Excellent news! Well, not about not getting to enjoy the marriage very long, but about the honeymoon In General. I did some searching yesterday, and have learned that there were "Honeymoon issues" for Peter and Mary Jane, but have yet to get my hands on them. Must ask Mr. Reads if he has them hiding about.

re: long blog entries, Brevity is a virtue, but there are competing virtues, like thoroughness and style and digression.

Indeed, Sir. Of course, my dissertation suffers a bit too much from digression, but then, I digress ;) I am not Ms.
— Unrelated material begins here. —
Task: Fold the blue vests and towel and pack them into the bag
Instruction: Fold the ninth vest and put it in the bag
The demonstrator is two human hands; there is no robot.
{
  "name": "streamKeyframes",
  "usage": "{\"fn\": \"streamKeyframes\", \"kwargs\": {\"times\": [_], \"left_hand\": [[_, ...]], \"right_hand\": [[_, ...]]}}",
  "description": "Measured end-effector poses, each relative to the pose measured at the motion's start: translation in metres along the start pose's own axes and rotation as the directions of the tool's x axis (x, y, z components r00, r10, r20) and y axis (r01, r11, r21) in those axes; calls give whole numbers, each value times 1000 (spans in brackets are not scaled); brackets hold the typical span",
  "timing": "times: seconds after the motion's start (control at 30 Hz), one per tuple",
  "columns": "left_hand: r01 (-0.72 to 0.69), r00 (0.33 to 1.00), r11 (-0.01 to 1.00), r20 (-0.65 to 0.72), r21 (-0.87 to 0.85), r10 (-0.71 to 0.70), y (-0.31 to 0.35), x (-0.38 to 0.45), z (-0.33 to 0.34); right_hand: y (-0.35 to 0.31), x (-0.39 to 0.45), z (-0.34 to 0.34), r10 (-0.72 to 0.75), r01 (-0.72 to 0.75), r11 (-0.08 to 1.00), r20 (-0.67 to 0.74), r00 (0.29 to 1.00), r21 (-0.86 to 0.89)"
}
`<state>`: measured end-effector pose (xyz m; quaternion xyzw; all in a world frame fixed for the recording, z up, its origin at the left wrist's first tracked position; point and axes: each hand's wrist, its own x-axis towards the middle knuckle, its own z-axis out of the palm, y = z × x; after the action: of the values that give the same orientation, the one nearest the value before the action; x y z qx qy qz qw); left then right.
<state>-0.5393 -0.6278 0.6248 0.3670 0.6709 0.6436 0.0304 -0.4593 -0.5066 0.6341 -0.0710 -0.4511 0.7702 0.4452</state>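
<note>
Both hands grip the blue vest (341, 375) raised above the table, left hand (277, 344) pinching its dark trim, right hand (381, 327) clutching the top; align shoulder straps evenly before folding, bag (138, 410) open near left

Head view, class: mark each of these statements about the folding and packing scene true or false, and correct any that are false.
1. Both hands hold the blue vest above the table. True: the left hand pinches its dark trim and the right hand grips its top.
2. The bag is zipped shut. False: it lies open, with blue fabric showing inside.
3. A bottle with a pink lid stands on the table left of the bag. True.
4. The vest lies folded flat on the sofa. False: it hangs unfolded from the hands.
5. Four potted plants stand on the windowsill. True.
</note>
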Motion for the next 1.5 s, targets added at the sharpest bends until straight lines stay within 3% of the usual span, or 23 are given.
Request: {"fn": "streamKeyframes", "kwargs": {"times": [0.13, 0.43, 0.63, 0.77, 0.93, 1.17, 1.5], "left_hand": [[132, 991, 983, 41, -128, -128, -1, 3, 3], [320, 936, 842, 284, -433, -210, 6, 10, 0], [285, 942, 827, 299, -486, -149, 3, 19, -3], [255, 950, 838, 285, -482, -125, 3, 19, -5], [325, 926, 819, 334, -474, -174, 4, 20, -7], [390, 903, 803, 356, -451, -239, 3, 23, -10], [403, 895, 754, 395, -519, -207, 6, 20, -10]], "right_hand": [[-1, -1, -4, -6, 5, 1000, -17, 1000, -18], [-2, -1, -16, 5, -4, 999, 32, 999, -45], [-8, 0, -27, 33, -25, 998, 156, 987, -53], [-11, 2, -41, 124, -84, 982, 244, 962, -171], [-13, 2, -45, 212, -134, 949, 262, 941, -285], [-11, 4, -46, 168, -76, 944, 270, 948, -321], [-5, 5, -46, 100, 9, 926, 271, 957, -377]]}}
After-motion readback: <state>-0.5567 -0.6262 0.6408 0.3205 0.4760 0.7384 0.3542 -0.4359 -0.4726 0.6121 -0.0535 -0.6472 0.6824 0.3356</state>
Parker, nor am meant to be, and really, who was better at brevity and wit than she?

i.e. Thanks for reading :)
Ciao,
Amy

 
At 3:11 PM, Blogger Amy Reads said...

Er, Matt? That "Ms. Parker" is, of course, the fabulous and clever Dorothy Parker, and not "Mrs. Parker," i.e. Mary Jane.
Methinks This Humble Author needs more caffeine....

 
At 9:15 PM, Blogger Matthew E said...

Scarily enough, it never occurred to me that 'Ms. Parker' could mean Mary Jane and not Dorothy until you pointed it out.

 
At 9:26 PM, Blogger Amy Reads said...

Hi Matt,
You said, Scarily enough, it never occurred to me that 'Ms. Parker' could mean Mary Jane and not Dorothy until you pointed it out.

As an academic instructor, it is, of course, my job to frighten people on a daily basis*.
Just saying ;)
Ciao,
Amy

*Or every Tuesday/Thursday. Whichever.